Il est nuit. Revenus des friches ou des blés,

Ils tendent au foyer qui les a rappelés

          Leurs doigts gourds gercés de crevasses ;

Dans un rêve béat de bien-être animal

Ils se plongent ; la flamme endormeuse du mal

          Épanouit leurs maigres faces.

 

Et le sommeil les prend. « Prions, mes fils, prions ! »

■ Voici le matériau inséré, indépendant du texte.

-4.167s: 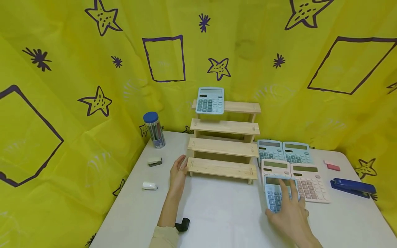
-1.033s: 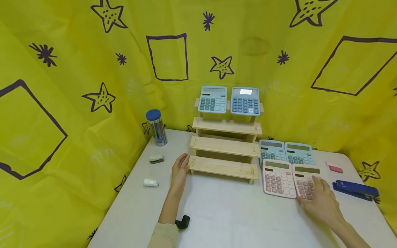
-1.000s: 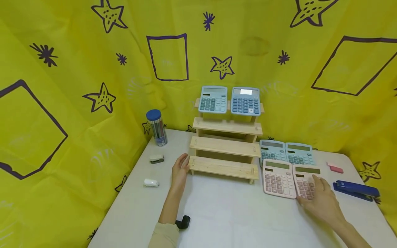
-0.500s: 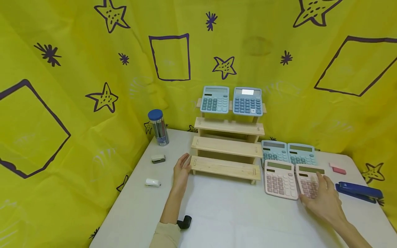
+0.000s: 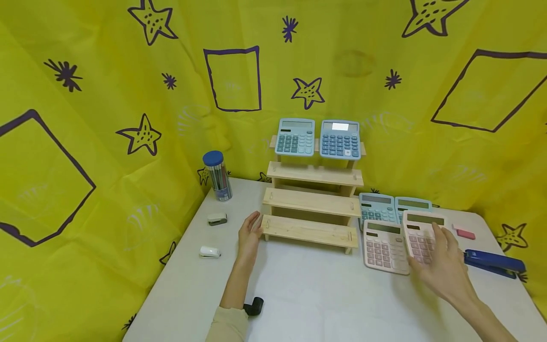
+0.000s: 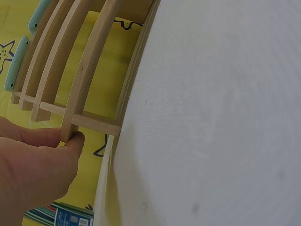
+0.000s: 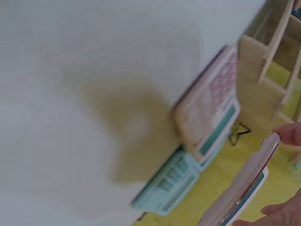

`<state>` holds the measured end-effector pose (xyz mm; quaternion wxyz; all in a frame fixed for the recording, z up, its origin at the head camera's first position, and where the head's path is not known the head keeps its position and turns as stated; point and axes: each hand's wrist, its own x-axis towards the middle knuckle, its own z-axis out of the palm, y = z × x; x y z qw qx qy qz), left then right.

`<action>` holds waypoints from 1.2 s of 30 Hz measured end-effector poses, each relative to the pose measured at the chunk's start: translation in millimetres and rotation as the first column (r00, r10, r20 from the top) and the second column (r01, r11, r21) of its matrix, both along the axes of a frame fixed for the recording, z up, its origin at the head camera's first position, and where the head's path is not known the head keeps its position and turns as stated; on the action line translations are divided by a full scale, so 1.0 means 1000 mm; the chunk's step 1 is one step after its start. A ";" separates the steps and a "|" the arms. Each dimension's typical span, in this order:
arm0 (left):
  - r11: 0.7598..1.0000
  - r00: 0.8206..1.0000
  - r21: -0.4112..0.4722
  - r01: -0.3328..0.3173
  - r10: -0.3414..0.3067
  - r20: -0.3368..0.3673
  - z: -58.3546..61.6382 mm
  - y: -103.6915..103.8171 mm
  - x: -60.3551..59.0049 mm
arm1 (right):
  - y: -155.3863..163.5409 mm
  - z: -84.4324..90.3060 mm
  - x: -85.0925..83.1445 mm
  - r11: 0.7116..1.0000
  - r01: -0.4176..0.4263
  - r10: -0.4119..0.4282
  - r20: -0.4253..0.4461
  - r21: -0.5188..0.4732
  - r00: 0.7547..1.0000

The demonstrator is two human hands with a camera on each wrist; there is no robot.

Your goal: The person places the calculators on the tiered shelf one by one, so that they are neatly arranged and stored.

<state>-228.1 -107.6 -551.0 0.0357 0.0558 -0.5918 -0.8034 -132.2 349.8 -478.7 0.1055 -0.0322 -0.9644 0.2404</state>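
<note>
My left hand (image 5: 249, 240) pinches the left end of the lowest step of the wooden tiered rack (image 5: 309, 231); the left wrist view shows thumb and fingers on that board (image 6: 75, 113). With my right hand (image 5: 447, 270) I grip a pink calculator (image 5: 419, 233), raised off the table and held by its edges in the right wrist view. Beside it a second pink calculator (image 5: 386, 247) lies on the table. Two light blue calculators (image 5: 377, 207) lie behind the pink ones. On the rack's top step rest a light blue calculator (image 5: 296, 137) and a darker blue one (image 5: 339, 139).
A blue-lidded tub of pencils (image 5: 218, 175) stands at the back left of the white table (image 5: 307, 294). Two small staplers (image 5: 217, 218) lie at left. A pink eraser (image 5: 465, 233) and a large blue stapler (image 5: 493, 262) are at right. A yellow patterned curtain (image 5: 235, 142) surrounds the table.
The darker blue calculator has moved from the front of the pink ones to the rack's top step. My right hand has since lifted the right pink calculator. My left hand stays at the rack.
</note>
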 end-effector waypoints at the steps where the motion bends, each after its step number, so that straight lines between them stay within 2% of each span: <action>1: 1.000 1.000 0.004 0.000 0.000 0.000 0.000 0.000 0.000 | -0.005 0.005 0.000 1.000 -0.007 0.007 -0.010 0.000 1.000; 12: 1.000 1.000 -0.002 -0.004 0.004 0.015 -0.001 -0.001 0.001 | -0.056 0.051 -0.020 0.992 -0.122 0.119 -0.083 -0.024 0.989; 22: 1.000 1.000 -0.009 0.002 -0.002 0.011 0.001 -0.001 0.001 | -0.115 0.079 -0.045 0.966 -0.256 0.247 -0.171 -0.031 0.954; 31: 1.000 1.000 -0.006 -0.019 0.019 0.020 -0.001 -0.001 0.000 | -0.171 0.093 -0.073 0.959 -0.281 0.278 -0.065 -0.034 0.958; 36: 1.000 1.000 0.005 -0.014 0.014 0.006 -0.002 0.000 -0.001 | -0.200 0.094 -0.089 0.959 -0.281 0.280 -0.047 -0.025 0.959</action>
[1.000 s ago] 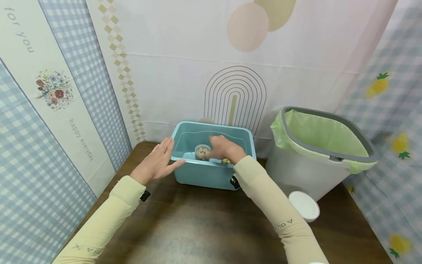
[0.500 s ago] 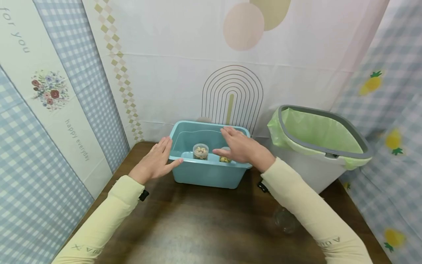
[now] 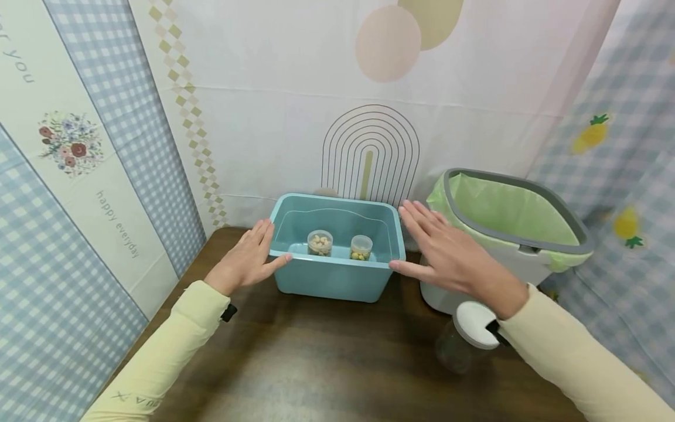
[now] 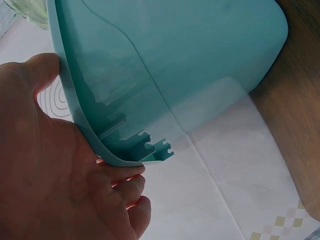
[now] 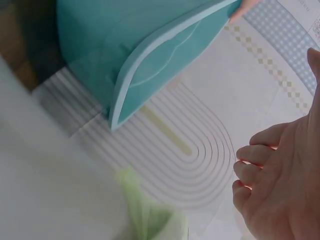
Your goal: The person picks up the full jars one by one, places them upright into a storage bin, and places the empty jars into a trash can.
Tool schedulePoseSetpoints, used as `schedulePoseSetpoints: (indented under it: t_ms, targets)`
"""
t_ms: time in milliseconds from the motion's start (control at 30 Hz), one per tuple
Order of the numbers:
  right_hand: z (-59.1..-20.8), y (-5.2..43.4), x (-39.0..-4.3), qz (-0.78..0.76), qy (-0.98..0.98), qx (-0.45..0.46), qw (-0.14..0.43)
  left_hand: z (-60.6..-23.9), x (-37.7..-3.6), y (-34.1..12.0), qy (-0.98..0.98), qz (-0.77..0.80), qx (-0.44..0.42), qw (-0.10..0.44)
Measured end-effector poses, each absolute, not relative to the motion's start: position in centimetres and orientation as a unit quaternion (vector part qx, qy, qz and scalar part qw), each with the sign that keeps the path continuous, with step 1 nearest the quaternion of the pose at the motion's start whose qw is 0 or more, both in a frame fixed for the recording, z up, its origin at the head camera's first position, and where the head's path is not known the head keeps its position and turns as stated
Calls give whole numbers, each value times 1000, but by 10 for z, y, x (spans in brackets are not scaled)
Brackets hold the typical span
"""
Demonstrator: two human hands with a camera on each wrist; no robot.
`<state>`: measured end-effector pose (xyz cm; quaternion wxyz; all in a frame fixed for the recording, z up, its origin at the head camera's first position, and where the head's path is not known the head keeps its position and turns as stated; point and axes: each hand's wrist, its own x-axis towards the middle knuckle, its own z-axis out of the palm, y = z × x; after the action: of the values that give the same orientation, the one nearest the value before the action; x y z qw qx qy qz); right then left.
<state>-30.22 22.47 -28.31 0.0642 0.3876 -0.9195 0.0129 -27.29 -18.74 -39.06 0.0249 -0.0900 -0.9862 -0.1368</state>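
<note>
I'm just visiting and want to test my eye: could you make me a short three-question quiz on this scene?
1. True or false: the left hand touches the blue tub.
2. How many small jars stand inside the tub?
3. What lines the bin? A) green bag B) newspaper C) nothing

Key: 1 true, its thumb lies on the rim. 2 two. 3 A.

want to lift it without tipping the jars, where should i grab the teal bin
Probably by the flared rim on its two short ends, one hand from each side. The teal bin stands upright; the left hand already rests at one end, the right hand is open beside the other.
</note>
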Motion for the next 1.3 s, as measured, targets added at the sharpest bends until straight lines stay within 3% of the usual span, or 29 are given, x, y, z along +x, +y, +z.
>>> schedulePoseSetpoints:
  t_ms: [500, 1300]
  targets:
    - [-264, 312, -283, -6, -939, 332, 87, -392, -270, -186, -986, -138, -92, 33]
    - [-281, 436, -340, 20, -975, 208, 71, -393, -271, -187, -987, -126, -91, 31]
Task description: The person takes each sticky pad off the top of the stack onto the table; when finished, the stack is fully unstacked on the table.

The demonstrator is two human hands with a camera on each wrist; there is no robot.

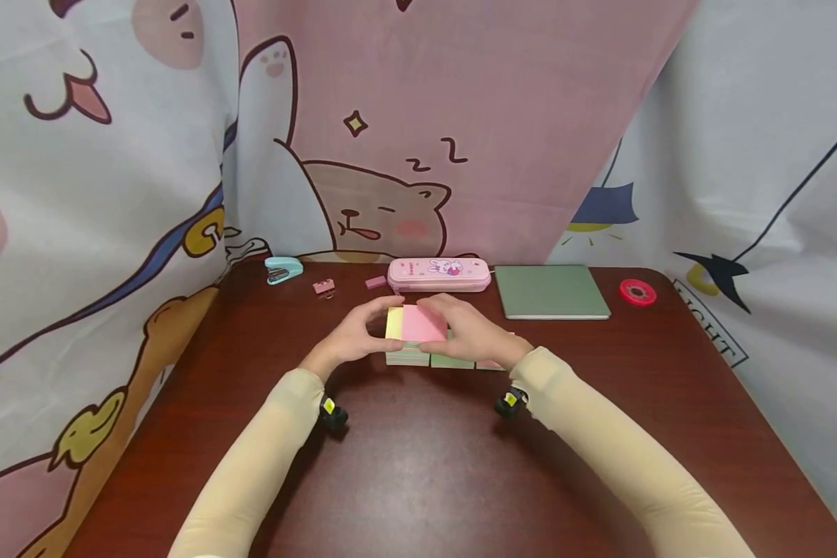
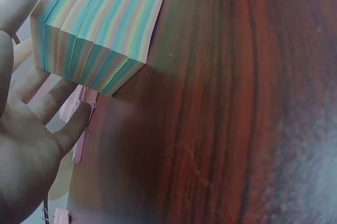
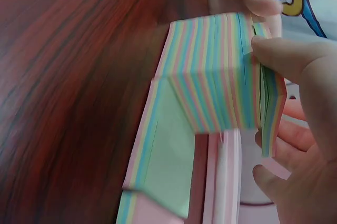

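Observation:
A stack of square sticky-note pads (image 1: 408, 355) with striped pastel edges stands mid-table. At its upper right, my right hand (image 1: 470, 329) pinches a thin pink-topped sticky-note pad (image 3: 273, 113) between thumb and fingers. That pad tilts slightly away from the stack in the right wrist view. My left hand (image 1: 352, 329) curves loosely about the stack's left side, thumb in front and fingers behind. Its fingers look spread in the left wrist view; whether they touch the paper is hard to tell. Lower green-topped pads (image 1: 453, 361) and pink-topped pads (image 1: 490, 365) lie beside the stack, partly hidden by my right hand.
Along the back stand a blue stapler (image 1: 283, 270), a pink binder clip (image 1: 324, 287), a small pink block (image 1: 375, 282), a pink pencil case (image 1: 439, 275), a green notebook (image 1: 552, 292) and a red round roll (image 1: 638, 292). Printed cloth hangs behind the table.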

Dit la fermière. – Et dans le refrain des grillons

          Cachés sous la pierre de l’âtre,

Elle récite – plus longue que le matin –

La prière pour tous, cependant que s’éteint

          Sur les murs la clarté folâtre.

 

À présent tous s’en vont, à tâtons, dans les coins,

Chercher la dure couche où l’on dort à pleins poings

          Jusqu’à ce que le coq s’éveille ;

Et seule, la fermière accroupie au foyer

S’attarde encore à voir sourire et rougeoyer

          Le bout d’une bûche vermeille.

 

Elle revit dans ces reflets les jours bénis,

Sa douce enfance au long des bois où sont les nids,

          Les beaux amours de sa jouvence,

Ses noces dans le temps des cerisiers en fleurs,

Son mari mort, ses fils soldats, l’effort, les pleurs,

          Et l’âge déjà qui s’avance ;

 

Puis couvre gravement de cendre le tison ;

Car, tandis qu’au sommeil sombrera la maison,

          Contre le froid et l’épouvante,

Contre le mal qui peut soudain fondre sur nous,

Il faut le feu sacré qu’on souffle à deux genoux,

          Et qui la fait encor vivante.

 

 

 

François FABIÉ, Vers la maison.

 

Recueilli dans Les poèmes du foyer.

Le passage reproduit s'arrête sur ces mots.